He glanced over at Ana, who ahemmed.

Dominic’s mouth twitched.

“How much of the Alice books was down to author, and how much to Muse, I don’t know. But I’d suspect that the best part of it was Carroll’s work; there’s nothing quite like Carroll’s writing, before or after.” Dominic frowned. “If his Muse had found a way to access the interior dimensions, I suspect she kept it to herself—she wouldn’t be the first to do something like that…” A tight look flitted across his face. “After they were written, Muses could visit the ‘Wonderland’ areas of Subreality, but I doubt that’s the same thing…

“I’d like to hear Candy’s account of her meeting with ‘Sylvie’ at some point; it may have some bearing on this situation. Because what I know of the Reverend Dodgson doesn’t entirely match up with a Muse like ‘Sylvie’… it may not mean anything, but still…”

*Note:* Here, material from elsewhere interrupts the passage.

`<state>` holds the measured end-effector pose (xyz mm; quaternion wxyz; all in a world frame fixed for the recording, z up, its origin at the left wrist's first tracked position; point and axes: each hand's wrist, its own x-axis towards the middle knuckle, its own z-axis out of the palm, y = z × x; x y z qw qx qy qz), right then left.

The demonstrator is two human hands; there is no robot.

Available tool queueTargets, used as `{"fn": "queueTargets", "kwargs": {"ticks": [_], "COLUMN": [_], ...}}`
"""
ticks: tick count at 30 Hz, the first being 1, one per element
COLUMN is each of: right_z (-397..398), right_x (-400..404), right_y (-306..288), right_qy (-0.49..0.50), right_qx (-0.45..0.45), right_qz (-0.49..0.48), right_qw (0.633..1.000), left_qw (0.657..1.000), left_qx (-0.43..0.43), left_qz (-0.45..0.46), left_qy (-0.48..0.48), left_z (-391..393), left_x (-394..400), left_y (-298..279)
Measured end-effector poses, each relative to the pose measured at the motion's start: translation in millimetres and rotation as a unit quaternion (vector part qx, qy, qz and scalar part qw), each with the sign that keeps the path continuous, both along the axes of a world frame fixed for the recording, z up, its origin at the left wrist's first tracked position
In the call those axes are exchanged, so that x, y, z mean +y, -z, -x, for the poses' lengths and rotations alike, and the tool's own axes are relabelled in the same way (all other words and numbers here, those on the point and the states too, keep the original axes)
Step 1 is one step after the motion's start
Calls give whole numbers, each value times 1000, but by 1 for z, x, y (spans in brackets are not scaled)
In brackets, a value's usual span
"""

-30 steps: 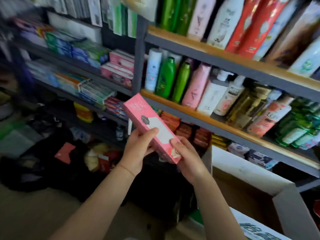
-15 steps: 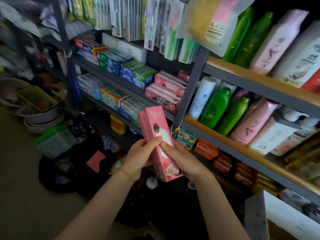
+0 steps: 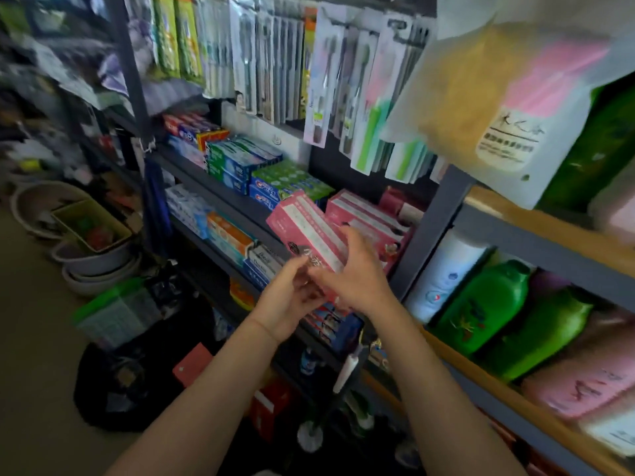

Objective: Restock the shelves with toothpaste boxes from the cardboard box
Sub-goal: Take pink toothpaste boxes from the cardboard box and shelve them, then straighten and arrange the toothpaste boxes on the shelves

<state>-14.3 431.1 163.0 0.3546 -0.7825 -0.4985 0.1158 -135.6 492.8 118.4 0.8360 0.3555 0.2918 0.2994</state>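
We see a glossy pink cardboard toothpaste box point(image 3: 309, 228), shiny green plastic bottles point(image 3: 488, 307), matt grey metal shelf frame point(image 3: 433, 231), our wooden shelf edge point(image 3: 549, 225).

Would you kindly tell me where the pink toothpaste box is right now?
In the head view, centre frame, the pink box is held in both hands, just left of the pink stack on the shelf.
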Motion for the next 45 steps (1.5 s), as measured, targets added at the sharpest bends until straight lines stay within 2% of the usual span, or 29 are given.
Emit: {"fn": "queueTargets", "kwargs": {"ticks": [2,3,8,12,16,20,29,34,38,40,42,44,45], "right_z": [-8,-13,-44,-58,-55,-45,-28,-28,-24,-9,12,29,34], "right_x": [17,24,48,57,66,71,72,73,70,70,75,86,93], "right_y": [-5,-5,1,7,19,26,32,31,39,41,47,58,63], "right_qy": [17,24,63,94,116,144,201,218,236,245,204,139,114], "right_qx": [-138,-175,-273,-334,-326,-322,-287,-288,-302,-339,-377,-350,-314], "right_qz": [18,30,109,163,238,271,292,292,239,106,-59,-123,-110], "right_qw": [990,984,954,924,908,895,890,886,892,902,901,918,936], "left_qw": [1000,1000,997,995,992,987,977,961,939,933,926,895,870], "left_qx": [-9,-8,48,85,89,97,113,149,179,194,225,277,307], "left_qz": [10,11,25,44,32,20,28,-32,-114,-160,-216,-306,-349], "left_qy": [8,16,48,38,80,124,181,230,271,255,213,172,162], "left_z": [-12,-18,-39,-47,-49,-51,-46,-39,-36,-34,-26,-14,-7], "left_x": [13,19,47,67,87,100,116,127,132,133,138,150,158], "left_y": [4,5,9,15,13,15,25,29,35,40,46,49,50]}}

“If it wasn’t his Muse, then how did he know?” Tessa asked.

Dominic’s frown grew deeper. “I don’t know—and I’d prefer not to theorise without further evidence. For now, we know that, somehow, he struck upon accurate information about the interior dimensions, perhaps not even knowing what he’d learned—but as to their source… I don’t know.

“And knowing the way things go around here, it might well be relevant.”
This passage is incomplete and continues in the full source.